QUESTION S TO THE PARTIES
1. Has the applicant exhausted all effective domestic remedies, as required by Article 35 § 1 of the Convention?
In particular:
a. Is the individual application to the Constitutional Court an effective remedy within the meaning of Article 35 § 1 of the Convention in respect of the applicant ’ s complaint s under Article s 3 and 5 of the Convention ? What is the relevance of the decision of the Constitutional Court dated 19 January 2015 in this respect?
b.
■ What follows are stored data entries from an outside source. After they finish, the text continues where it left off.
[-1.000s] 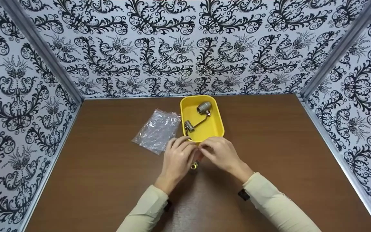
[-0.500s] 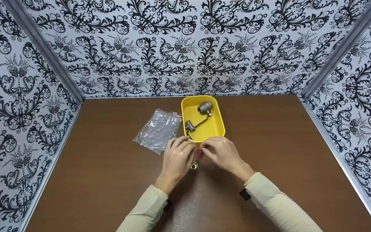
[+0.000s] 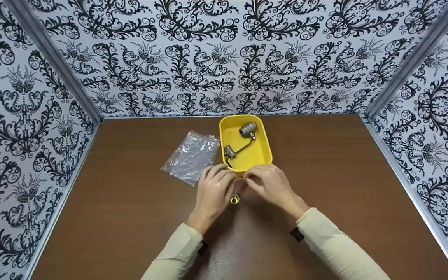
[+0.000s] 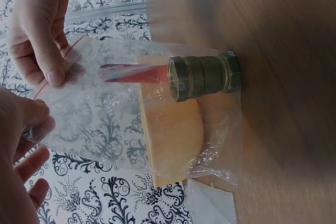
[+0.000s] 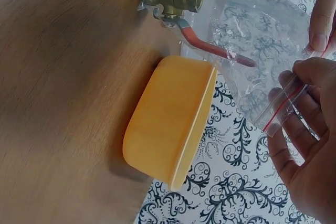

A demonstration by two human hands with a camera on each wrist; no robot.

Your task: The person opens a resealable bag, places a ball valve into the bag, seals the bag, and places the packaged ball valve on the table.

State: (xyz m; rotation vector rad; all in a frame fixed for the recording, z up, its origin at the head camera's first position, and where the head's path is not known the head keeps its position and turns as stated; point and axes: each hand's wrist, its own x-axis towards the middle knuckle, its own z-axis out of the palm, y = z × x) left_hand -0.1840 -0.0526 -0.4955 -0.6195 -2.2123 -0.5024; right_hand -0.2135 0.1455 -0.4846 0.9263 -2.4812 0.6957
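Observation:
A clear zip bag (image 4: pixel 105 114) with a red seal line hangs between both hands. Inside it stands a brass ball valve (image 4: pixel 202 77) with a red lever handle (image 5: pixel 207 46), its lower end at the tabletop. My left hand (image 3: pixel 214 190) pinches one side of the bag's top edge between thumb and fingers. Opposite it, my right hand (image 3: pixel 268 184) pinches the other end of the seal, as the right wrist view shows. From the head view, only the valve's round end shows below the hands.
Just beyond the hands stands a yellow tray (image 3: pixel 263 147). It holds a grey metal cylindrical fitting (image 3: pixel 248 129) and a smaller metal fitting (image 3: pixel 230 151), with a thin rod between them. Left of the tray lies another clear plastic bag (image 3: pixel 191 157). Patterned walls (image 3: pixel 224 77) enclose the brown table (image 3: pixel 130 217).
My right hand has shifted very slightly to the right. Both hands keep hold of the zip bag, and the valve stays in place.

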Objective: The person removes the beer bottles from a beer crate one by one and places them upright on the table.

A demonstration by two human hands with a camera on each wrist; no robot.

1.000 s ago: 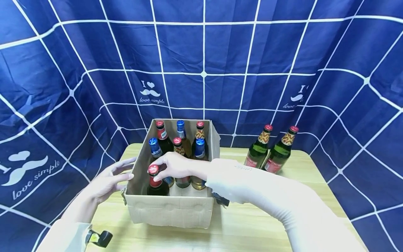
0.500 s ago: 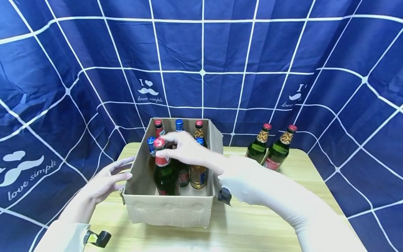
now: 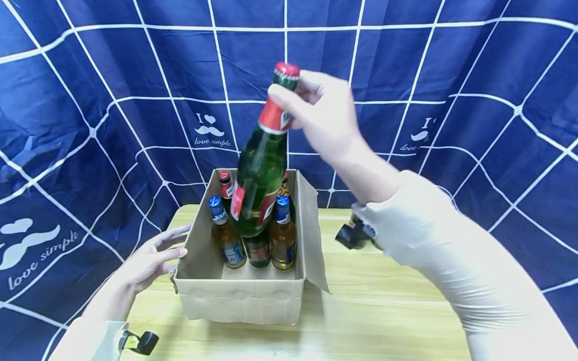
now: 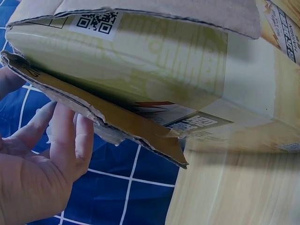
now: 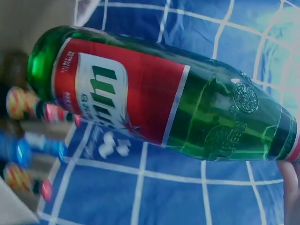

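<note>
In the head view my right hand (image 3: 327,113) grips a green beer bottle (image 3: 262,173) by its neck, thumb and fingers below the red cap. The bottle hangs tilted above a cardboard box (image 3: 239,301). The right wrist view shows the bottle's red and white label (image 5: 117,89) close up. My left hand (image 3: 146,263) is at the box's left side, fingers extended and fingertips at its edge. In the left wrist view, that hand (image 4: 42,164) is beside a torn cardboard flap (image 4: 108,112). Several beer bottles stand in the box, including blue-capped ones (image 3: 283,228).
The box stands on a light wooden table (image 3: 384,311), with a side flap (image 3: 313,225) folded outward on its right. Behind hangs a blue curtain (image 3: 253,55) with white grid lines. The right forearm mostly hides the bottles at the table's right.
My right hand has lifted the green beer bottle from the box's near left corner, up and to the right, and the bottle has tilted. The left hand stays by the box's side.
</note>
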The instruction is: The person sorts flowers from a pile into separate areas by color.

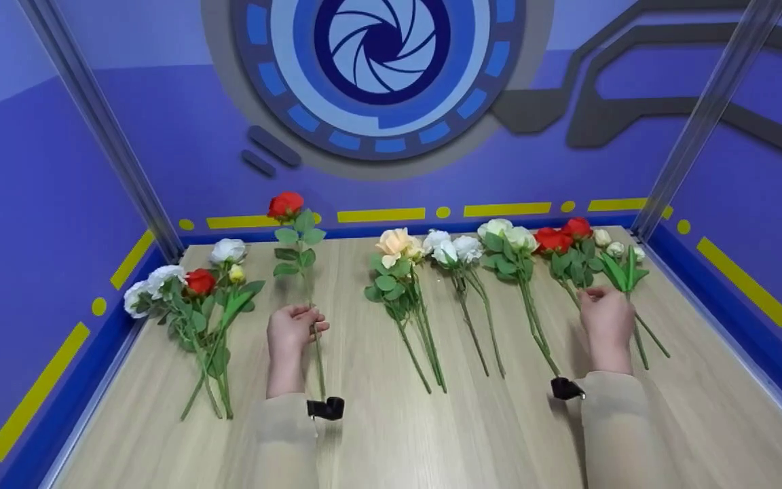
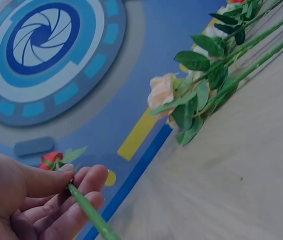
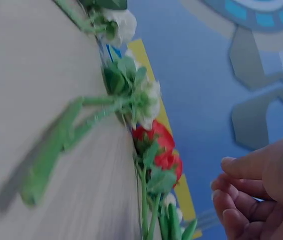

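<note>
readable text: none | labels: none | brands: none | numbers: none | signs: none | views: head, left wrist, right wrist

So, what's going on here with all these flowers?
A person's left hand holds a single red rose by its stem. To its left, a mixed bunch lies on the table; to its right lie the peach flowers. The right hand seems to hold nothing, its fingers loosely curled near two red roses.
</note>
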Available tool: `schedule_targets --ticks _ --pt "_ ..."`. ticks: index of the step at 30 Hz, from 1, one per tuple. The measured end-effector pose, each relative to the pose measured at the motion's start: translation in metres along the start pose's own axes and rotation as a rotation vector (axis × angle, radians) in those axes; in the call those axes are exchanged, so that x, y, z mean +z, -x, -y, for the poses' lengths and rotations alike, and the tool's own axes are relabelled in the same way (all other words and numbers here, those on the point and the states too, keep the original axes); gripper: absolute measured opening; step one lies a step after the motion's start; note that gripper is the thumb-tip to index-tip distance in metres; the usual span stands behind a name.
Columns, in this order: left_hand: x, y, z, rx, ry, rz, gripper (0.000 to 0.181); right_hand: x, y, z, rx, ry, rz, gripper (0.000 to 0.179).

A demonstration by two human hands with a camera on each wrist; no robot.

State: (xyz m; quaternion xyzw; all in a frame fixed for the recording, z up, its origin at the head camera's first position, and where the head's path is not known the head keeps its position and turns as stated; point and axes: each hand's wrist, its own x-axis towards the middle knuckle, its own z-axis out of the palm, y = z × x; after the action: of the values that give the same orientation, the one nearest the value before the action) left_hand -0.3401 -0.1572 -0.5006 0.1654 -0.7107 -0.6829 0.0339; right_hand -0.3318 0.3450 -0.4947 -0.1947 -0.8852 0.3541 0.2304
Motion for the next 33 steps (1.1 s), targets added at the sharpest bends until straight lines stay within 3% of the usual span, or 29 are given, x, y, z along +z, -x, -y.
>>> schedule_targets --ticks 7,17,25,30,33 --pt "0.025 0.008 -0.006 0.065 0.038 0.037 0.029 0.020 0.014 0.034 -0.091 -0.025 0.143 0.029" --pt "0.056 0.025 -0.010 0.167 0.031 0.118 0.024 0.059 0.050 0.078 -0.211 -0.104 0.349 0.019" --pt "0.078 0.037 -0.014 0.187 0.072 0.204 0.020 0.083 0.093 0.109 -0.289 -0.247 0.485 0.010" --pt "0.095 0.046 -0.011 0.213 0.079 0.261 0.019 0.096 0.118 0.120 -0.375 -0.350 0.635 0.014" --pt "0.104 0.051 -0.008 0.234 0.077 0.279 0.018 0.104 0.131 0.124 -0.384 -0.419 0.739 0.018"
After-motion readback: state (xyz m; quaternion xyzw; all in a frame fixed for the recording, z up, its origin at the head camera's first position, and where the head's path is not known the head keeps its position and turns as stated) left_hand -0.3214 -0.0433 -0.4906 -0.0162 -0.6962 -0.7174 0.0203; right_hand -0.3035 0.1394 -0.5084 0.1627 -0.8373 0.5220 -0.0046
Is the remedy provided by section 57(6) of Law no. 6458 an effective remedy within the meaning of Article 35 § 1 of the Convention in respect of the applicant ’ s complaints under Article s 3 and 5 of the Convention?
2. Were the conditions of the applicant ’ s detention at the Kumkapı Foreigners ’ Removal Centre compatible with Article 3 of the Convention?
3. Has the applicant received sufficient medical care during her detention at the Kumkapı Foreigners ’ Removal Centre ? Have the Government met their obligation to ensure that the applicant ’ s health and well-being are being adequately secured by, among other things, providing her with the requisite medical assistance as required by Article 3 of the Convention?
4. Did the applicant have at her disposal an effective domestic remedy for her complaints under Article 3 of the Convention, as required by Article 13 of the Convention?
5. Was the applicant informed promptly of the reasons for her detention as required by Article 5 § 2 of the Convention?
6. Did the applicant have at her disposal a remedy by which she could challenge the lawfulness of her deprivation of liberty, as required by Article 5 § 4 of the Convention?
The Government are invited to submit information and supporting documents and other materials (photographs, video footage etc.) on the current conditions at the Kumkapı Foreigners ’ Removal Centre, in particular the size and the capacity of the room/rooms where the applicant is being held, the number of occupants held therein since 12 December 2014, the opportunities for access to fresh air and the hygiene conditions.
The Government are also invited to submit a copy of the documents regarding medical assistance provided to the applicant, if applicable, and all other documents relating to the applicant ’ s detention.